🤖 AI Summary
Existing diffusion language models (DLMs) struggle to perform in-place semantic modifications of existing text without full sequence regeneration. This work proposes TimpaTeks, the first approach to integrate activation steering into DLMs, enabling direct control over the denoising process by manipulating internal activations. This technique facilitates structure-preserving, low-perplexity, and computationally efficient in-place editing without requiring instruction fine-tuning or complete re-generation.
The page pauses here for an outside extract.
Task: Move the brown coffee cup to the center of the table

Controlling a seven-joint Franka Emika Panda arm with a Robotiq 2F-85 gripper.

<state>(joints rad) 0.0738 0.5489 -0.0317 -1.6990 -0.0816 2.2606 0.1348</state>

Experimental results demonstrate that TimpaTeks effectively reduces perplexity and preserves original syntactic structure on both the IMDB movie review dataset (for sentiment editing) and a synthetic cat-dog dataset (for unconventional concept injection), while incurring significantly lower computational overhead compared to prompt-based guidance methods.
📝 Abstract
We extend activation steering to diffusion language models (DLMs) and study a novel problem that arose due to the inference mechanism of DLMs: Modifying a text in-place to manifest a different concept. We propose TimpaTeks, an automatic in-place text modification mechanism using DLMs. Experiments on IMDB movie reviews (sentiment) and a synthetic Cats and Dogs Dataset (arbitrary, more unconventional concept steering) show that TimpaTeks provides a feasible novel mechanism to steer diffusion language model outputs in-place. TimpaTeks enables in-place modification while simultaneously lowers sentence perplexity and retaining the original sentence structre without the need of instruction tuned models. TimpaTeks is also computationally cheaper than prompt-based DLM steering, as it performs denoising in-place rather than constructing an additional prompt-conditioned output sequence.